The following description is provided for general information summary purposes. Participants of Columbia Bank Savings and Investment Plan (the "Plan") should refer to the Summary Plan Document for a more complete description of the Plan’s provisions.

(a)General

The Plan is a participant-directed, defined contribution plan covering those employees of Columbia Bank and its subsidiaries (the "Bank") under the provisions of Section 401(a) of the Internal Revenue Code (the "IRC"), which includes a deferred arrangement as described in Section 401(k) of the IRC, for the benefit of eligible employees of the Bank. Participants are allowed to begin contributions to the Plan effective the first day of the month following their hire date. Contributions are deposited with and invested by Fidelity Management Trust Company ("FMTC"), the trustee of the Plan. The Plan is subject to the provisions of the Employee Retirement Income Security Act of 1974, as amended ("ERISA"). The Columbia Bank Savings and Investment Plan Committee is responsible for the oversight of the Plan.

(b)Eligibility

Generally, all non-union full time, part time and temporary employees of the Bank with more than 1,000 hours of service are eligible to participate in the Plan on the first day of the month following their hire date.

(c)Contributions

Participants may elect to make tax deferred contributions by payroll deduction at an annual amount of up to 60% of total pay up to a maximum amount allowed by the Internal Revenue Service (the "IRS"), as defined in the Plan. Participants who have attained age 50 before the end of the Plan year and who are making deferral contributions to the Plan are eligible to make catch-up contributions of up to a maximum of $7,500, and a super catch-up contribution of up to a maximum of $11,500 is available for participants between 60 and 63 years old by the end of the calendar year, for the year ended December 31, 2025. The Plan also allows Roth contributions. The Bank will contribute an amount on the participant’s behalf equal to 100% of that portion of the participant’s contribution of the first 3.00% for employees hired prior to October 1, 2018, and the first 4.50% of contributions for employees hired on or after October 1, 2018, generally, after six months of service. The participant may change the contribution percentage monthly, and any change in a participant’s pay will automatically change the participant’s and the Bank’s contributions. The Bank’s Board of Directors, if profits permit, may authorize that an additional contribution be made during the Plan year. There were no additional contributions made for the year ended December 31, 2025.
All new employees are automatically enrolled in the Plan 30 days after they first become eligible with an automatic participant contribution percentage of 4.50% of eligible compensation.
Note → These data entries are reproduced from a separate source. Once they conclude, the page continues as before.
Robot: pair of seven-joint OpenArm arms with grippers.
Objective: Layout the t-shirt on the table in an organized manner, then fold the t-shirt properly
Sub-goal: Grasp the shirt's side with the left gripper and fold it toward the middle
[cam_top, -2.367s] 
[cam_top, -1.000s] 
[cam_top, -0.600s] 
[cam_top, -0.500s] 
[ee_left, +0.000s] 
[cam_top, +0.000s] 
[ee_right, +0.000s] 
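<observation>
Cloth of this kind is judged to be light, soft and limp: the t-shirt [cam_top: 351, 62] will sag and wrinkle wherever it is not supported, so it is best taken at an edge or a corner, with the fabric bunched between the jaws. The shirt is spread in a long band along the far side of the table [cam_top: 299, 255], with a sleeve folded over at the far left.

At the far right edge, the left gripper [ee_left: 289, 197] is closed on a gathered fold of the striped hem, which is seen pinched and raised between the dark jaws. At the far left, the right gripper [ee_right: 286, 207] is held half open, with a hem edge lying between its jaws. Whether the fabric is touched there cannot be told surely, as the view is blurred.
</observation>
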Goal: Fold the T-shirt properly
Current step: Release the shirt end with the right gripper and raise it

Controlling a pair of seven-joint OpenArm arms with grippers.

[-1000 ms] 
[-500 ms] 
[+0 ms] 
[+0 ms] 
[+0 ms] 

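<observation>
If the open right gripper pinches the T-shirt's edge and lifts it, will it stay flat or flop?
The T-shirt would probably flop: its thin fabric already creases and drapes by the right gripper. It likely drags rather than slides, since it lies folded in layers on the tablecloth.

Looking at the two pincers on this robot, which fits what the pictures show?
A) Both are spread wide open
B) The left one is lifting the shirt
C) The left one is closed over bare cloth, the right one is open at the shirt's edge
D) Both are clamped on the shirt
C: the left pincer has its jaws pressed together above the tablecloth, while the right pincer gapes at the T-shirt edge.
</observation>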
After six months of service, they are entitled to the Company match based on their contribution election with a maximum match of 4.50%. Enrolled participants may change their contribution rates at any time, including electing not to contribute to the Plan.













6


COLUMBIA BANK
SAVINGS AND INVESTMENT PLAN
Notes to Financial Statements
December 31, 2025 and 2024
(1) Description of Plan (continued)

(d)Participant Accounts

Each participant's account is valued on a daily basis and credited with the participant’s and the Bank's matching contributions, as well as allocations of net investment earnings or losses and administrative expenses. The allocations of employer contributions are based on both participant contributions and participant compensation, as defined in the Plan document. The benefit to which a participant is entitled is the benefit that can be provided from the participant’s vested account.
Participants are permitted to select among various investments offered within the Plan. Each investment has separate investment objectives.
(e)Vesting
Participants are 100% vested immediately in their contributions and the earnings or losses thereon. Bank contributions and earnings or losses thereon generally vest 25% after two years of service, 50% after three years of service, 75% after four years of service, and 100% after five years of service. In addition, upon retirement at age 65 or later, or in the event of death or permanent disability, participants have a 100% vested interest in the Bank’s contributions and the earnings or losses thereon. In the event of resignation or discharge prior to age 65, a participant who completed at least five years of service has a 100% vested interest in the Bank’s contributions and earnings or losses thereon. Such vested interest is generally reduced by 25% for each year of service less than five years. Benefits are generally paid in the form of annuity, lump-sum distribution, or installments.

(f)Forfeitures

Forfeitures of nonvested Bank contributions are used to reduce subsequent employer contributions. At December 31, 2025 and 2024, the forfeited nonvested account totaled $157,558 and $155,978, respectively. During the year ended December 31, 2025, the Bank's contribution was reduced by $250,394 in forfeitures.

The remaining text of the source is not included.